Longlisted poems*, in alphabetical order, are:
- A Glass Bead Curtain
- A Snowflake Affair
- Cold cold
- Definitions of Snow
- Eskimo Soul
- Everything That Evaporates
- Falling Here
- First Glance
- Generation Snowflake
- Masterpieces
- Pure
- Snow Crabs
- Snowflake (I Know You …)
- Snowflake (Barely able …)
- Snowflakes (I so wish …)
- Successful Search
- Tom Thompson
- The Ascendancy of Snowflakes
- The Cold
- The Cramped Snowflake
- The Cycle of Life
- The Fall
- Walk on Snow
- White Out
- Winter’s Petal
Congratulations to you all!
*
Our 2018 Inaugural Poetry Competition theme:
Every issue of The Woolf follows a theme. In December 2018 we’ll be interrogating the theme “Snowflake”.
Prizes
- 1st Prize – 150 CHF plus publication in the December 2018 issue of The Woolf
- 2nd Prize – 100 CHF plus publication in the December 2018 issue of The Woolf
- 3rd Prize – 50 CHF plus publication in the December 2018 issue of The Woolf
Closing Date
1st September 2018 (midnight CET).
Longlist
A longlist will be publicly announced on 1st October 2018.
Shortlist
A shortlist will be publicly announced on 1st November 2018. Shortlistees will be notified in advance via email.
Results
All three winning entries will be published in The Woolf December 2018 issue. All entrants will be notified in advance via email with the results.
Judge: Padraig Rooney
Born in Ireland, Padraig Rooney studied at Maynooth College and at the Sorbonne. His books include In The Bonsai Garden which won the Patrick Kavanagh Award for Poetry in 1986, The Escape Artist which won the Poetry Business Competition in 2005 and The Fever Wards, published by Salt in 2010. He won the Strokestown International Poetry Prize in 2009 and has been the recipient of two Irish Arts Council bursaries. He has taught abroad for many years and lives in Basel, Switzerland.

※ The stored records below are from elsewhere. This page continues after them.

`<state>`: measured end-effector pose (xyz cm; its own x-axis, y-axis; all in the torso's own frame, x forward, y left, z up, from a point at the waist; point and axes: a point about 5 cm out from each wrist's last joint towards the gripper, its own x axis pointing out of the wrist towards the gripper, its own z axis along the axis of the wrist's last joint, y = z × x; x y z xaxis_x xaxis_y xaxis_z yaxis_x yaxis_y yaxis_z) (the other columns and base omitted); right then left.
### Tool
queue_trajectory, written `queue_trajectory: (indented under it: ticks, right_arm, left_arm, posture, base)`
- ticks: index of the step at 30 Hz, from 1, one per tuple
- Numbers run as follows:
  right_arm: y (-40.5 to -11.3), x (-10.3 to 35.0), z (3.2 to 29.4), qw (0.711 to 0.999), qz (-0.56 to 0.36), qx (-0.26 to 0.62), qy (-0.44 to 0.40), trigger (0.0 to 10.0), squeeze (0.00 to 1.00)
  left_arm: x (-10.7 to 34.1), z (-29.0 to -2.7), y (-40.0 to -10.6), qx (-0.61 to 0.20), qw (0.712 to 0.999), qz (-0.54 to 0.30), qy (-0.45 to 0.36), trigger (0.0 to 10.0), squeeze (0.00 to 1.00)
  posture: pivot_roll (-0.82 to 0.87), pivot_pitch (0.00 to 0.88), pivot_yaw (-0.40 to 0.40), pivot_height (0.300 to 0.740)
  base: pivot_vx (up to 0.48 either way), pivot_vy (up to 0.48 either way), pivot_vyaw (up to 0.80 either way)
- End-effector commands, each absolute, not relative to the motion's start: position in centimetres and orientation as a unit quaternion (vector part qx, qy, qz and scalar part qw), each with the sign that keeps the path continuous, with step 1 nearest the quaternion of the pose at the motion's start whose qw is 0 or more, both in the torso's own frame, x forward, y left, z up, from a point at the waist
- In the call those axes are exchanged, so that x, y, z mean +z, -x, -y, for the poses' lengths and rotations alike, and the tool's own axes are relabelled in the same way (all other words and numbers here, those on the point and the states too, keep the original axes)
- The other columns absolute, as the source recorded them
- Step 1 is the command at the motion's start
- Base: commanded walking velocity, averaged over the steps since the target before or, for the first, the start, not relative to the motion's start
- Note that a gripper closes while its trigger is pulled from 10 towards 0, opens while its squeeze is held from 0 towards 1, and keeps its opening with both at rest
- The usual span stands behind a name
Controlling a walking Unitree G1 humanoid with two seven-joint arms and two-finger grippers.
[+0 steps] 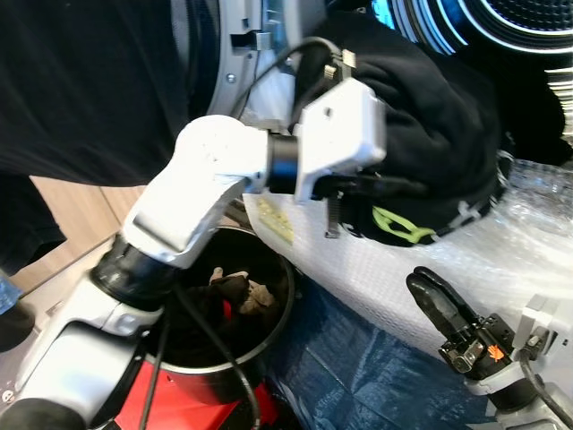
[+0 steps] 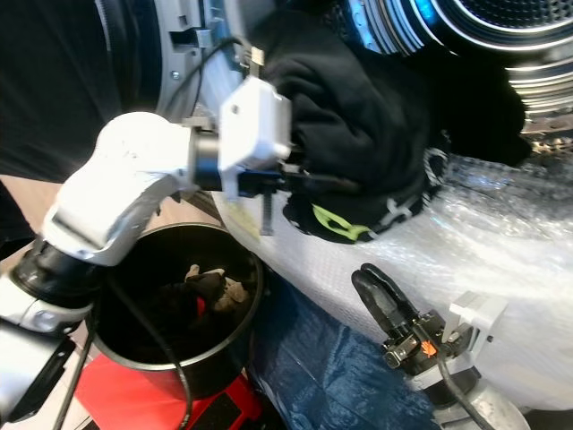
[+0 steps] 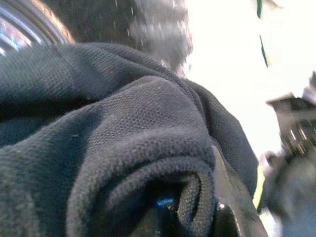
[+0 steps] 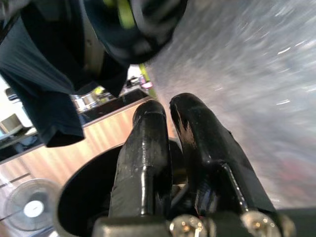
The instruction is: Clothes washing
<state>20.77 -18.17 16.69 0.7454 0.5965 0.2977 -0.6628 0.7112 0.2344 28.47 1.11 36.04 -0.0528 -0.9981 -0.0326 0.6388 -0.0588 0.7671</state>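
Midway, I judge: left hand (image 1: 394,186) clamped on black garment (image 1: 430,116) at upper centre, at the washer drum (image 2: 501,27) mouth, not yet inside; more clothes (image 1: 237,291) left in bucket (image 1: 269,345) lower left; right hand (image 1: 428,300) closed, empty, lower right.

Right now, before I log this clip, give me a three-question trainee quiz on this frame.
1. True or false: the left tool grips a black garment.
2. What lies in the bin? A) clothes B) water C) shoes
3. Fill in: the right tool has its fingers ____.

Key: 1 true. 2 A. 3 shut; it hangs empty below the bubble wrap.
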Motion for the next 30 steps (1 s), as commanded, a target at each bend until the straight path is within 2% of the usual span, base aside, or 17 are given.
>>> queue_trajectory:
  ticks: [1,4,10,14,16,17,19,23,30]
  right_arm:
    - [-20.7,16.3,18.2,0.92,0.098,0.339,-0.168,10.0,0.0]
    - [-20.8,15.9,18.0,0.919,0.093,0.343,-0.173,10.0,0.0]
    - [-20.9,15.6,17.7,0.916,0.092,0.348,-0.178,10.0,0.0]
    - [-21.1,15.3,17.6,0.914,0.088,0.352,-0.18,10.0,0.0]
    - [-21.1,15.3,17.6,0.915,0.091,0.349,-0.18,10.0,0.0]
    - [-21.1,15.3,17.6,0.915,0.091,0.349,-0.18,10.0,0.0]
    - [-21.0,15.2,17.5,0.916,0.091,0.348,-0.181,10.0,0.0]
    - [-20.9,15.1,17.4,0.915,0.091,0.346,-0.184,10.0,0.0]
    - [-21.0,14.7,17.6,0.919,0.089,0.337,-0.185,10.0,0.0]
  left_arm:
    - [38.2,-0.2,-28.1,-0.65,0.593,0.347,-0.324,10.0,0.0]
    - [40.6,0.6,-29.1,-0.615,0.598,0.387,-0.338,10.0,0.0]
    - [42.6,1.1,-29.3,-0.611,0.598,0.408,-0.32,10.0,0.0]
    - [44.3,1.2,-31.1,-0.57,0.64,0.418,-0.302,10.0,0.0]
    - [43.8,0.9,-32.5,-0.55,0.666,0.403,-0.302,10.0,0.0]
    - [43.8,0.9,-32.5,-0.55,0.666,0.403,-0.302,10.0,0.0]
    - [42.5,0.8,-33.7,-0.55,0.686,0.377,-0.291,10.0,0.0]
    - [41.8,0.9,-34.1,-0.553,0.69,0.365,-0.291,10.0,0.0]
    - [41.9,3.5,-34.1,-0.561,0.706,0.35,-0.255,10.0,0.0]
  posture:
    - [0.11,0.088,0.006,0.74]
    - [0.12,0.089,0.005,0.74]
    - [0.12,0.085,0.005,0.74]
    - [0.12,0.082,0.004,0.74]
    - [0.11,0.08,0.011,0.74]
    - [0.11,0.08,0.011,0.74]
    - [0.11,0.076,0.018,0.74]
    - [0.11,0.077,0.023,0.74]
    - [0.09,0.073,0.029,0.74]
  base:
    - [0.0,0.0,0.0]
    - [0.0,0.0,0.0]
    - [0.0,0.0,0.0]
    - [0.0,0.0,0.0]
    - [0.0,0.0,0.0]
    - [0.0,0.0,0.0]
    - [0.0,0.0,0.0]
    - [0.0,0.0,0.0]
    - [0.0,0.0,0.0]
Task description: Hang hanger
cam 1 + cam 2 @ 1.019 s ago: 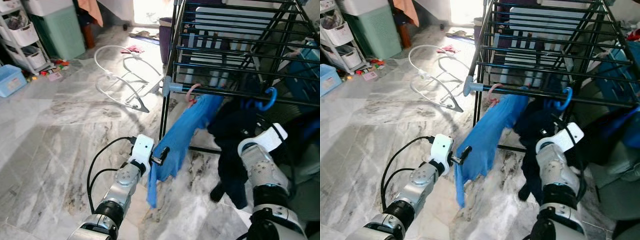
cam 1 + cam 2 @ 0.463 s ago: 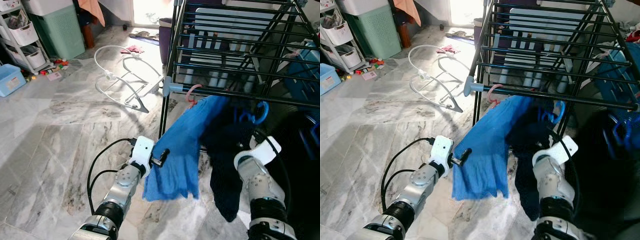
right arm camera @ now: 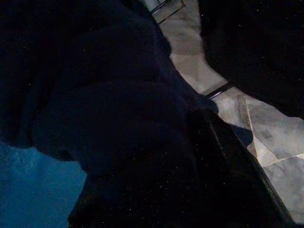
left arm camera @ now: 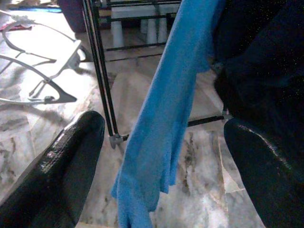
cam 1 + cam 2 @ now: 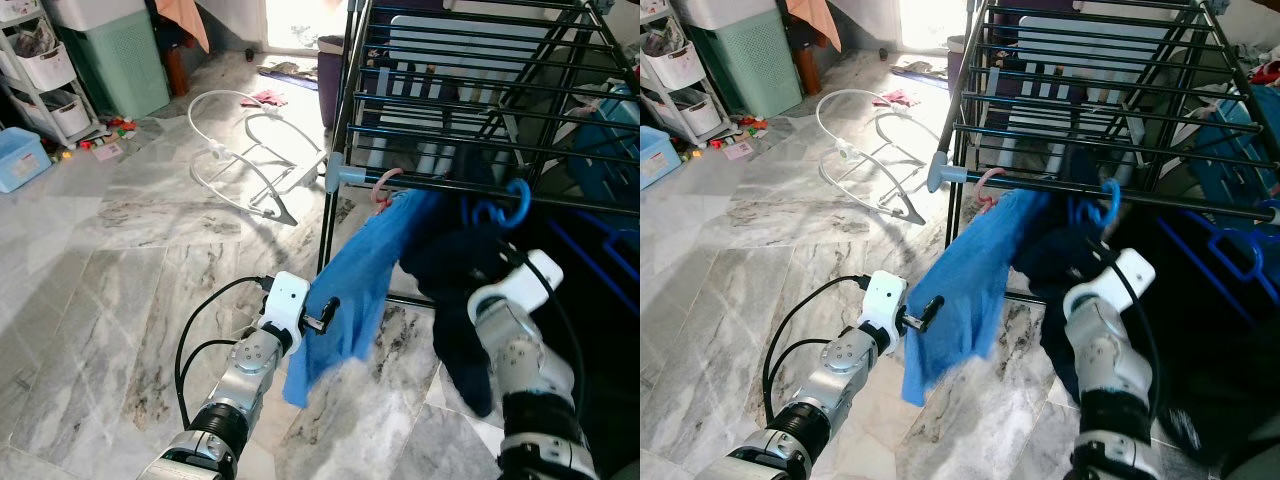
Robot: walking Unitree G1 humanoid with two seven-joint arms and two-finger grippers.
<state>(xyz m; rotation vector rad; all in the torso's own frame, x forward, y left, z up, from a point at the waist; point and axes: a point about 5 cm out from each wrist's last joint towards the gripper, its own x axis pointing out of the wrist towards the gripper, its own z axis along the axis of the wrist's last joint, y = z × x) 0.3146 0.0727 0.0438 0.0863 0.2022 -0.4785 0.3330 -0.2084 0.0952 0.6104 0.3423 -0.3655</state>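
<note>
We see a black metal drying rack point(image 5: 470, 90) on a grey-veined marble floor point(image 5: 110, 270), with a blue plastic hanger point(image 5: 500, 205) hooked on its front rail, hook curling up over the bar and its body dropping down behind a dark navy garment point(image 5: 460, 290). Hanger's long axis is hard to read, most of it is buried in the cloth. A bright blue cloth point(image 5: 355, 290) hangs from the same rail off a pink hook point(image 5: 383, 185) and drapes long and narrow, slanting down toward the robot's left. The left gripper point(image 4: 156, 156) sits low beside the blue cloth's lower edge; its wrist view gives what the head views don't: two glossy black rounded fingers point(image 4: 66, 166) spread wide apart, with the cloth's frayed hem and the rack's thin leg between them, nothing clamped. The right gripper point(image 3: 209, 156) is up against the navy garment just under the hanger; its wrist view is nearly black, soft dark folds pressed close to the lens, a slice of marble at one side, and we cannot tell how its fingers stand. In the head views we see the right wrist's white housing point(image 5: 520, 285) against the fabric. Behind, a white wire frame point(image 5: 245, 150) lies on the floor near a green bin point(image 5: 120, 60).
</note>
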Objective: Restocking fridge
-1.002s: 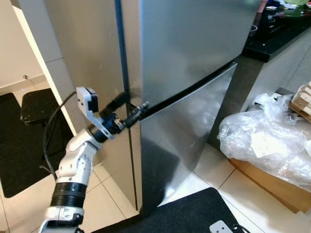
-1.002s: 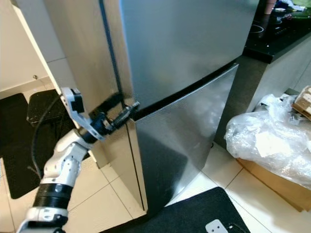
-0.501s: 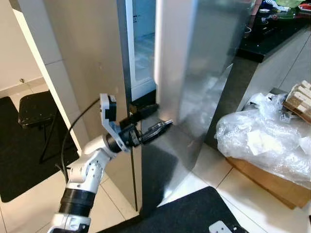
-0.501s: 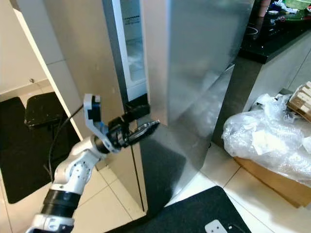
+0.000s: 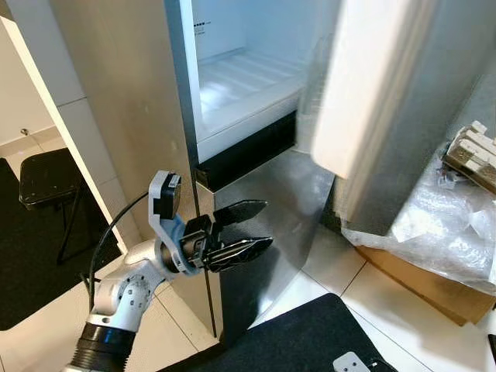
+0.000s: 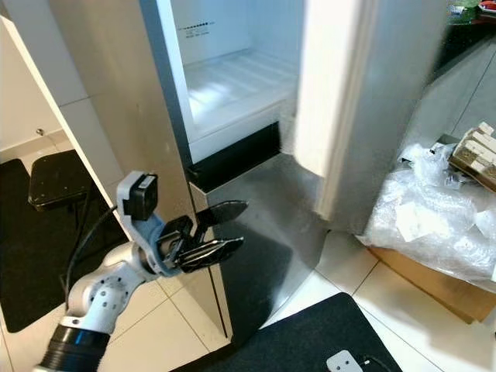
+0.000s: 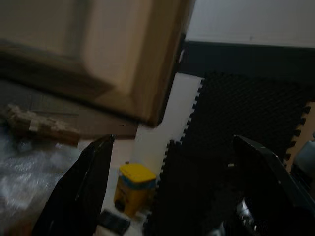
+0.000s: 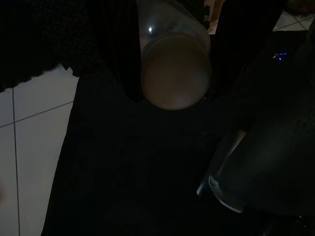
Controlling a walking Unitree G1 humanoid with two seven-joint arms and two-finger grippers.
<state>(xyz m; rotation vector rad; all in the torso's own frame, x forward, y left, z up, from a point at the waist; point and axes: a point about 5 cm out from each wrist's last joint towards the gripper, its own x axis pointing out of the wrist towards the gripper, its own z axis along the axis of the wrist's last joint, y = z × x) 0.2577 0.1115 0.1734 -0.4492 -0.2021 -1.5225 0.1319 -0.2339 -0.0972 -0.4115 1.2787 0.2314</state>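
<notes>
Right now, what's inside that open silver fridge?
The silver fridge's upper compartment shows a bare white ribbed floor and white back wall, with no food visible. The swung-open door hides its right side. The left gripper hovers open below.

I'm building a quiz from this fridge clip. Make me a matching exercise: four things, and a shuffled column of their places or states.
1. upper fridge door
2. left gripper
3. plastic wrap
4. stool

A. piled on a cardboard box
B. open, empty, in front of the lower door
C. swung open
D. on the dark mat left of the fridge

Pairs: 1-C, 2-B, 3-A, 4-D
</notes>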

His poems and stories have appeared in Best Irish Short Stories 2 & 3 (Paul Elek, 1977, 1978), Phoenix Irish Short Stories (Phoenix, 1997), Scanning the Century: The Penguin Book of Poetry in the Twentieth Century (Penguin Viking, 1999), Haiku World: An International Poetry Almanac (Kodansha International, 1996), The Haiku Seasons (Kodansha International, 1996), The Backyards of Heaven: An Anthology of Contemporary Poetry (2003), Dancing With Kitty Stobling: The Patrick Kavanagh Award Winners 1971-2003 (Lilliput Press, 2004) and Our Shared Japan: An Anthology of Contemporary Irish Poetry (Dedalus, 2007) and Best Irish Poetry in English 2010 (Southword editions, 2010).